Output the data word for word. Begin at its first line and end at the line with "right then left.".

▽

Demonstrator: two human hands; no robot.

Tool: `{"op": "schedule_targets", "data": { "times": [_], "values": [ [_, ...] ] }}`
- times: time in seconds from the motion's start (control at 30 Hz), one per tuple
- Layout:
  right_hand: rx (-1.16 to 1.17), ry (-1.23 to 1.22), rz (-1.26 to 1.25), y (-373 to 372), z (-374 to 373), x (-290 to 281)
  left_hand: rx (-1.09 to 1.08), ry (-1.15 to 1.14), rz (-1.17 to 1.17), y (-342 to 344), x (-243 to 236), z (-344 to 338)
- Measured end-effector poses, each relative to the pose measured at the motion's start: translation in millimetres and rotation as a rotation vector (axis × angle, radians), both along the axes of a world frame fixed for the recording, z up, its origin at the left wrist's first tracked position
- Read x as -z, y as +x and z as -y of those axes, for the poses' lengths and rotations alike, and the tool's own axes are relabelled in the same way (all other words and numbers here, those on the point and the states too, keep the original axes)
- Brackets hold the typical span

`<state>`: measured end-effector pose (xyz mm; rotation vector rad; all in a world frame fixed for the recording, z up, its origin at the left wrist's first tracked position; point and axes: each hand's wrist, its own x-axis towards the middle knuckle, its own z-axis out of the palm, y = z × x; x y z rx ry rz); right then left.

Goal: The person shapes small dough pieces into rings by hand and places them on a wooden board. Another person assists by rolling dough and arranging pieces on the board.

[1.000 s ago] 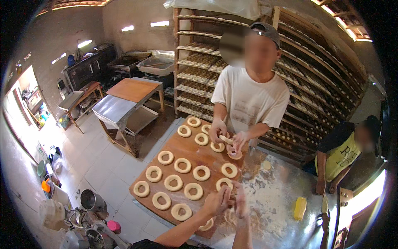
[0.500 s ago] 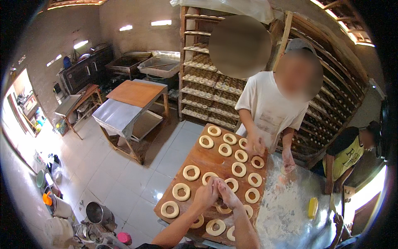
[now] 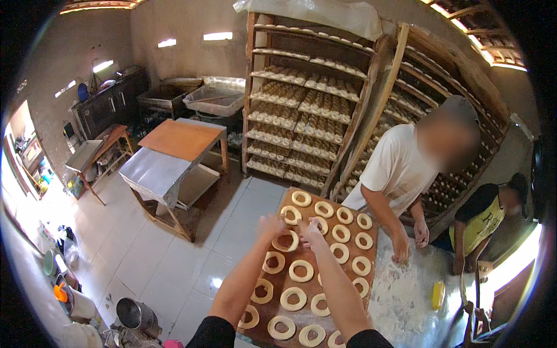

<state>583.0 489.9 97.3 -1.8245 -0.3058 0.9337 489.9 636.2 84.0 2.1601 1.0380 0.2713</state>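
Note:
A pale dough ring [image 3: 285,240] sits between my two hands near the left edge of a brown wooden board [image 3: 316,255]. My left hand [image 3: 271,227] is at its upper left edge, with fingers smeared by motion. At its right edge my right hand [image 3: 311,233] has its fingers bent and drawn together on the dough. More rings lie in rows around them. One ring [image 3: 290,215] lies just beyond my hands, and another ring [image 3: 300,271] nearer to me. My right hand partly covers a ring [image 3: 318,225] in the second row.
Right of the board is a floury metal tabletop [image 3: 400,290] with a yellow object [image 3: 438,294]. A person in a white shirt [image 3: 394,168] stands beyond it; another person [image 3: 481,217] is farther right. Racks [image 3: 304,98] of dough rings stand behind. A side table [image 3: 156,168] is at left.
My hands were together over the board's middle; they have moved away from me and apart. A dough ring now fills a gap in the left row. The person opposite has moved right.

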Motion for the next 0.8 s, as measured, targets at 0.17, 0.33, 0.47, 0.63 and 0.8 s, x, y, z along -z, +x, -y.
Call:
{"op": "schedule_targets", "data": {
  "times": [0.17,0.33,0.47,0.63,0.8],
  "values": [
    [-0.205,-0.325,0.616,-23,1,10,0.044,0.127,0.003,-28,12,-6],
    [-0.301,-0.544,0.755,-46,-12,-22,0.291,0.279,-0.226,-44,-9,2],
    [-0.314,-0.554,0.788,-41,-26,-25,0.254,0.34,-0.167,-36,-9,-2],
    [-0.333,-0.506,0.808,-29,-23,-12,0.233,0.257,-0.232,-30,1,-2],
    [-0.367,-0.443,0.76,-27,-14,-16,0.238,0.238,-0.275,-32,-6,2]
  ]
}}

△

> _Completed task_:
Demonstrator: two human hands; no robot.

Tool: `{"op": "schedule_targets", "data": { "times": [_], "values": [ [_, ...] ] }}`
- times: time in seconds from the motion's start (control at 30 Hz), one per tuple
- Layout:
  right_hand: rx (-1.16 to 1.17), ry (-1.23 to 1.22), rz (-1.26 to 1.25), y (-373 to 372), z (-374 to 373), x (-290 to 281)
  left_hand: rx (-1.09 to 1.08), ry (-1.15 to 1.14), rz (-1.17 to 1.17), y (-342 to 344), x (-243 to 236), z (-344 to 338)
- Measured end-effector poses, each relative to the pose measured at the motion's start: translation in millimetres and rotation as a rotation vector (axis × angle, radians), both along the axes of a world frame fixed for the recording, z up, its origin at the left wrist's first tracked position
- Read x as -z, y as +x and z as -y of those axes, for the poses' lengths and rotations alike, and the tool's own axes are relabelled in the same way (all other words and numbers here, those on the point and the states too, keep the original axes)
- Brackets hold the typical span

`<state>`: measured end-effector pose (xyz mm; rotation vector rad; all in a world frame fixed for the recording, z up, its origin at the left wrist's first tracked position; point and axes: each hand's wrist, its own x-axis towards the middle knuckle, its own z-axis out of the palm, y = z × x; x y z rx ry rz); right then left.

The response to this exercise has been given in full.